Transcribe the data below in full, exactly.

-- PROVIDED MATERIAL follows --

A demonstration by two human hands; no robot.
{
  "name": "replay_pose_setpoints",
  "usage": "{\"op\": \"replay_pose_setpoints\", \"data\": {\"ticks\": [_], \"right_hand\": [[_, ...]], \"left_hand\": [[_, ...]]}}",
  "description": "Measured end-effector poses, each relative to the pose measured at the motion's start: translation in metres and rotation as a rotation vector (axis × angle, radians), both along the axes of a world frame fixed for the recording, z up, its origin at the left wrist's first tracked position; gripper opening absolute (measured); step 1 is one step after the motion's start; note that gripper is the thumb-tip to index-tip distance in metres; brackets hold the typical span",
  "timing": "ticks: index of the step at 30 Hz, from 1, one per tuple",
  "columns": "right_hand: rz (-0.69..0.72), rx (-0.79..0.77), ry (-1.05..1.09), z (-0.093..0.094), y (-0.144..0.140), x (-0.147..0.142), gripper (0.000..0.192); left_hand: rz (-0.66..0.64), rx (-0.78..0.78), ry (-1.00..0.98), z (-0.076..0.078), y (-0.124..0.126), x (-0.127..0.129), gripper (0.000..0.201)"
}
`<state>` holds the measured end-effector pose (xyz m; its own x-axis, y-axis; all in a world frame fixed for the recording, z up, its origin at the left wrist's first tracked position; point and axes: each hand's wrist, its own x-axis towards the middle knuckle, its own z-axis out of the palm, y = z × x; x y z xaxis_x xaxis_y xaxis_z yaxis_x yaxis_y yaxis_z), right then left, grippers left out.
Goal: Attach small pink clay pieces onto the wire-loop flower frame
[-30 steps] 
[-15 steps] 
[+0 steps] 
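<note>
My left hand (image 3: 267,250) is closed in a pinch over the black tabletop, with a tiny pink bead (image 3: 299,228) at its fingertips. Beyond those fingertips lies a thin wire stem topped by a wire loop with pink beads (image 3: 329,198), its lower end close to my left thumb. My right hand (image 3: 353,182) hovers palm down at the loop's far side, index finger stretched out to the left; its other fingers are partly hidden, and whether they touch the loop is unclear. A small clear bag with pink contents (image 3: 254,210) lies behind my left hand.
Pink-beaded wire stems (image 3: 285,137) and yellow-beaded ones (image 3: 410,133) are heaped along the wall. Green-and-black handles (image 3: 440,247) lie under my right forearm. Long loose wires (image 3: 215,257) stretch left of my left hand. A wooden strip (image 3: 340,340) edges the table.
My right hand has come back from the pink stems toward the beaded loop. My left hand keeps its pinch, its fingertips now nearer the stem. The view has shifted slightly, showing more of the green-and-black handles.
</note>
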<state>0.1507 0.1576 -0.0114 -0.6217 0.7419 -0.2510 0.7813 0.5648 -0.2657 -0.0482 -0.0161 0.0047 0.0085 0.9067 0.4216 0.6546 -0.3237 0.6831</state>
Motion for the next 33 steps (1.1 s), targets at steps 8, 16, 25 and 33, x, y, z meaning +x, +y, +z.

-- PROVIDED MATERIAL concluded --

### SOLUTION TO THE PROBLEM
A demonstration by two human hands; no robot.
{
  "name": "replay_pose_setpoints",
  "usage": "{\"op\": \"replay_pose_setpoints\", \"data\": {\"ticks\": [_], \"right_hand\": [[_, ...]], \"left_hand\": [[_, ...]]}}",
  "description": "Measured end-effector poses, each relative to the pose measured at the motion's start: translation in metres and rotation as a rotation vector (axis × angle, radians), both along the axes of a world frame fixed for the recording, z up, its origin at the left wrist's first tracked position; gripper opening absolute (measured); step 1 is one step after the motion's start; note that gripper is the thumb-tip to index-tip distance in metres; brackets hold the typical span",
  "timing": "ticks: index of the step at 30 Hz, from 1, one per tuple",
  "columns": "right_hand: rz (-0.69..0.72), rx (-0.79..0.77), ry (-1.05..1.09), z (-0.093..0.094), y (-0.144..0.140), x (-0.147..0.142), gripper (0.000..0.192); left_hand: rz (-0.66..0.64), rx (-0.78..0.78), ry (-1.00..0.98), z (-0.076..0.078), y (-0.124..0.126), x (-0.127..0.129), gripper (0.000..0.201)"
}
`<state>` holds the measured end-effector pose (xyz m; its own x-axis, y-axis; all in a world frame fixed for the recording, z up, its origin at the left wrist's first tracked position; point and axes: each hand's wrist, its own x-axis towards the middle knuckle, its own z-axis out of the palm, y = z × x; x y z xaxis_x xaxis_y xaxis_z yaxis_x yaxis_y yaxis_z), right then left, grippers left out.
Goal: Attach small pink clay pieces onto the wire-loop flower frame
[-30 steps] 
[-15 steps] 
[+0 steps] 
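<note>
My left hand (image 3: 267,250) is closed in a pinch over the black tabletop, with a tiny pink bead (image 3: 299,228) at its fingertips. Beyond those fingertips lies a thin wire stem topped by a wire loop with pink beads (image 3: 329,198), its lower end close to my left thumb. My right hand (image 3: 353,182) hovers palm down at the loop's far side, index finger stretched out to the left; its other fingers are partly hidden, and whether they touch the loop is unclear. A small clear bag with pink contents (image 3: 254,210) lies behind my left hand.
Pink-beaded wire stems (image 3: 285,137) and yellow-beaded ones (image 3: 410,133) are heaped along the wall. Green-and-black handles (image 3: 440,247) lie under my right forearm. Long loose wires (image 3: 215,257) stretch left of my left hand. A wooden strip (image 3: 340,340) edges the table.
My right hand has come back from the pink stems toward the beaded loop. My left hand keeps its pinch, its fingertips now nearer the stem. The view has shifted slightly, showing more of the green-and-black handles.
</note>
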<state>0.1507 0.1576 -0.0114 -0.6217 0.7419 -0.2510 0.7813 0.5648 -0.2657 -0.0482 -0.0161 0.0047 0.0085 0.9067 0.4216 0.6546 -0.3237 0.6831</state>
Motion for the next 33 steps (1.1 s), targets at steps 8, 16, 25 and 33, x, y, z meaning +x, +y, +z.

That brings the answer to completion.